Ram leaned over to Sam, and said in a confidential whisper, "I don't think he cares, Sam."

"Yeah," Sam admitted, as Vint kissed Jade, and the Siren's white lights turned a delicate, blossom-pink, "I wouldn't either."

Flynn, Yori said, looking down at the happy group, You should know, a large mass of programs are coming this way.

"Uh-oh," Flynn muttered, going to one of the control panels. "We might have to postpone the celebration, folks. Armaments, Yori?"

None.

Flynn blinked at her. "...What?"

The programs are unarmed, and on foot.

"How many did you say there were, Yori?" Tron asked her.

I didn't. But currently there are one thousand, two-hundred and seventy-two, and more are accumulating. I cannot maintain the wards for such a large number. I am unable prevent their approach.

Flynn and Clu stared at each other.

"The recoded programs?" Clu wondered aloud.

They are assembling in front of the arcade.

"Only one way to find out," Flynn said, taking the stairs two at a time. "Let's go have a look."

The street outside the arcade was a living river of program lights, blue and green with splashes of red, all mingled together without any set order or animosity. They had woken as though from some long, unpleasant dream, unsure where they were or what they had last been doing. One thing they did know, however, was where they could go for guidance. It was a place they all knew, a place where they would be offered advice and understanding. One by one, they had picked each other up off the ground, and made their way to the building in the center of the city, where the lights glowed in the shape of their maker's name. Once there they waited, in patient anticipation.

"There's so many," Ram breathed, looking at a viewing panel that projected the scene outside. "Clu, how many did you recode after we left?"

"I don't know," Clu admitted. "When I sensed I would not be able to continue, I set the recoder to maximum radius, jacked it into one of the Black Guard's disruptor mines, then threw it into them."

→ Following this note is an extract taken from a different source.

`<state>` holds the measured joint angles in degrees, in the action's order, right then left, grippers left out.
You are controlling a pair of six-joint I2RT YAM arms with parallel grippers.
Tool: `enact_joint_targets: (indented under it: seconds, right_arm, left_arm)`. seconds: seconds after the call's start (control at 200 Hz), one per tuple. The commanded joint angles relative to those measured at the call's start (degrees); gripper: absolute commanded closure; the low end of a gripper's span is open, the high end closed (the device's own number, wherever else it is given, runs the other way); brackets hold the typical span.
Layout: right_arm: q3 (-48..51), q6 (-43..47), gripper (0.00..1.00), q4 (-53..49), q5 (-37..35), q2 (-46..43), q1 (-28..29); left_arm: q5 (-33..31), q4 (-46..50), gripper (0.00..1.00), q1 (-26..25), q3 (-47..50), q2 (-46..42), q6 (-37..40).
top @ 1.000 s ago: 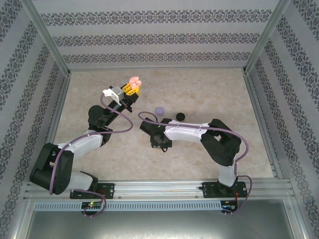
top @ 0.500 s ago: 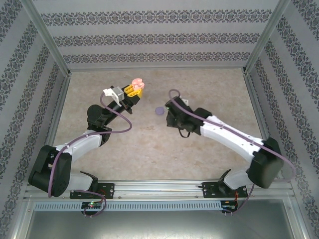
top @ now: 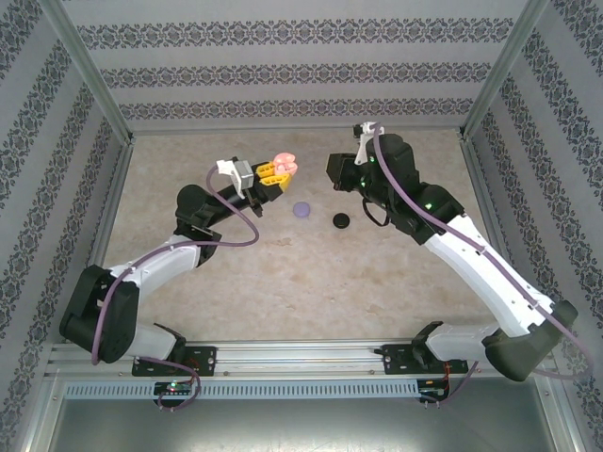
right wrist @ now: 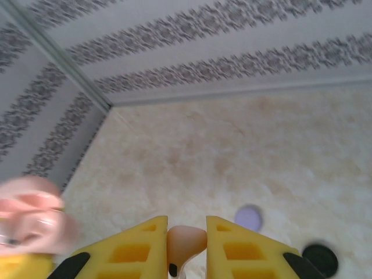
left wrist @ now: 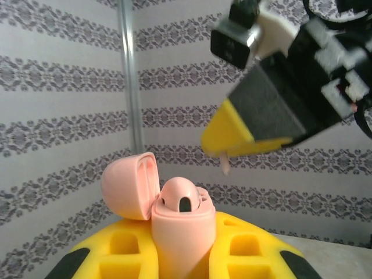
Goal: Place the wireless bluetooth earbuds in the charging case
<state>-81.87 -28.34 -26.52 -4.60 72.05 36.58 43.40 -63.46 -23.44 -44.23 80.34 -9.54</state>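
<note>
Bright, even, diffuse light; only faint, soft shadows lie on the beige speckled tabletop (top: 377,273). Overhead view sharp, its verticals splaying toward the corners. Right wrist view: round pink plastic charging case (right wrist: 32,215), lower left, smeared by blur; small pinkish-tan earbud (right wrist: 186,239), bottom centre, soft. Left wrist view renders that case crisply.

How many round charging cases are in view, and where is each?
3. The open pink plastic case is held by the left gripper; the light purple case and the black case lie apart on the beige table. More may be hidden.
</note>
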Motion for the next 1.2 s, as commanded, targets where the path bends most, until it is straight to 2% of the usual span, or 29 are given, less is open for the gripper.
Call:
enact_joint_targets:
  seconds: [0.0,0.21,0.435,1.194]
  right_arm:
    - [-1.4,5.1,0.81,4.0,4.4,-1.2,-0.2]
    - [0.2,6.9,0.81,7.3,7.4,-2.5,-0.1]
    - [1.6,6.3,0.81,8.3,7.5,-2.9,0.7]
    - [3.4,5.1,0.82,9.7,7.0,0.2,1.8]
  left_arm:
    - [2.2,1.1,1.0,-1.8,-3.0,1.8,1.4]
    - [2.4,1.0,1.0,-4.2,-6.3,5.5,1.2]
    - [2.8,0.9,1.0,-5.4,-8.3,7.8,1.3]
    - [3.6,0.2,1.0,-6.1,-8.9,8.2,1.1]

Flynn raised his eyebrows. "A recode bomb," he said, and shook his head in admiration. "Clu, you probably recoded programs all the way from here to Sam's next-door neighbor's laptop."

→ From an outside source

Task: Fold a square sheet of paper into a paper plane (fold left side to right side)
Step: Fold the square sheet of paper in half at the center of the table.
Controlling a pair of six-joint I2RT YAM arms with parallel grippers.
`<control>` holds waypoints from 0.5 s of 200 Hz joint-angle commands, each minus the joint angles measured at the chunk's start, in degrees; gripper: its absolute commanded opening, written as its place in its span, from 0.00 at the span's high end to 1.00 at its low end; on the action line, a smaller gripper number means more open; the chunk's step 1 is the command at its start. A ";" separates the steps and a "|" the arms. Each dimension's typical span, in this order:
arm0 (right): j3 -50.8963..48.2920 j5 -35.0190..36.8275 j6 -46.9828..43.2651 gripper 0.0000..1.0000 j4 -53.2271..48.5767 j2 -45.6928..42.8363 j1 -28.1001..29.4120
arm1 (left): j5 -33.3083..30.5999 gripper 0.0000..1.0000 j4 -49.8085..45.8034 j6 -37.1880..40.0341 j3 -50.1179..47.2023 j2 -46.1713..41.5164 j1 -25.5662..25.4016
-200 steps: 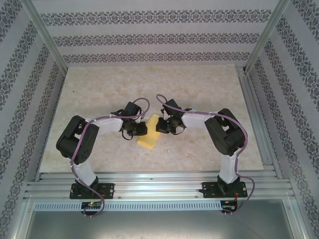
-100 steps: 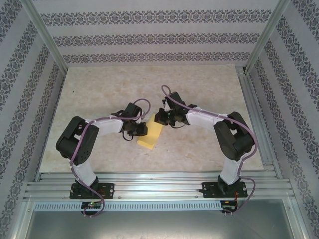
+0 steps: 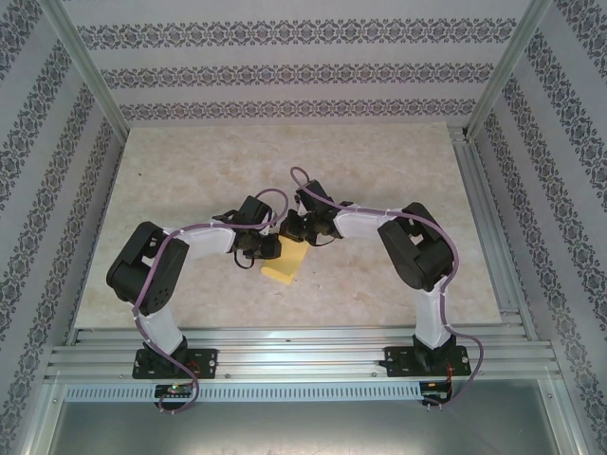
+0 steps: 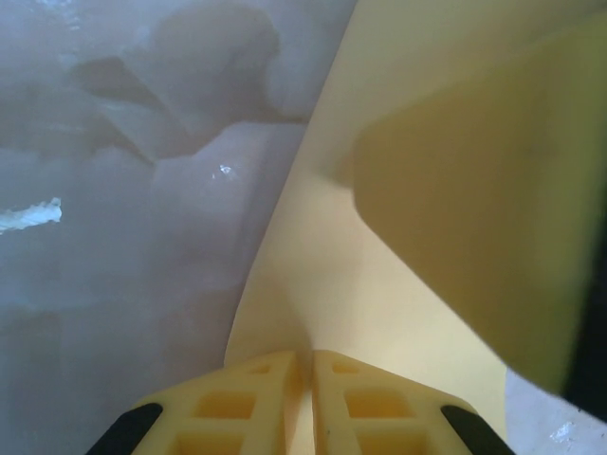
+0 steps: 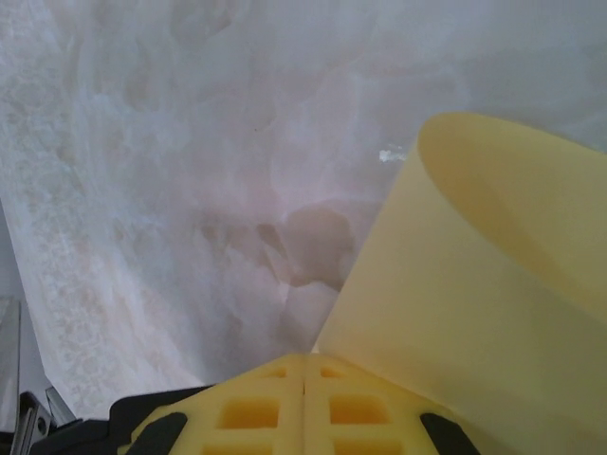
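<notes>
The square sheet of paper [image 3: 285,266] is a mustard-yellow shape lying mid-table between the two grippers. My left gripper [image 3: 270,248] sits at its left edge. In the left wrist view the left gripper [image 4: 303,358] is shut, with the paper [image 4: 379,284] coming out from between its fingers and a darker raised flap at the upper right. My right gripper [image 3: 293,227] is over the sheet's far end. In the right wrist view the right gripper [image 5: 303,358] is shut at a corner of the paper [image 5: 474,284], which curls upward to the right.
The pale marbled tabletop [image 3: 190,171] spreads out on all sides. Aluminium rails run along the right side [image 3: 484,218] and the near edge [image 3: 303,346]. Patterned walls close in the back and both sides.
My right gripper has swung left and slightly away, taking the far end of the paper with it, so less yellow shows from above. The left arm has stayed put.
</notes>
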 commanded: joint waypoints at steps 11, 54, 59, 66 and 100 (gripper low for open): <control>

"I don't have neighbors," Sam said, but nobody was really paying attention, and he didn't feel the need to press the issue. Alan shrugged at him in apology, and Sam waved it away, smiling as he watched his father with Clu.

"Was that wrong?" Clu asked Flynn, concerned. "I wasn't thinking very clearly at the time."

"Wrong?" Flynn repeated. "It was brilliant. I don't know why I didn't think of it myself."

"So," Tron said, with an uneasy glance at the crowd on the viewing screen. "What do we do with all of them?"

"Well, for starters," Flynn said with a smile, hooking one arm over Clu's shoulders, and the other over Sam's, "...introductions." The double doors to the arcade opened wide, and Flynn led his friends out to meet the waiting crowd.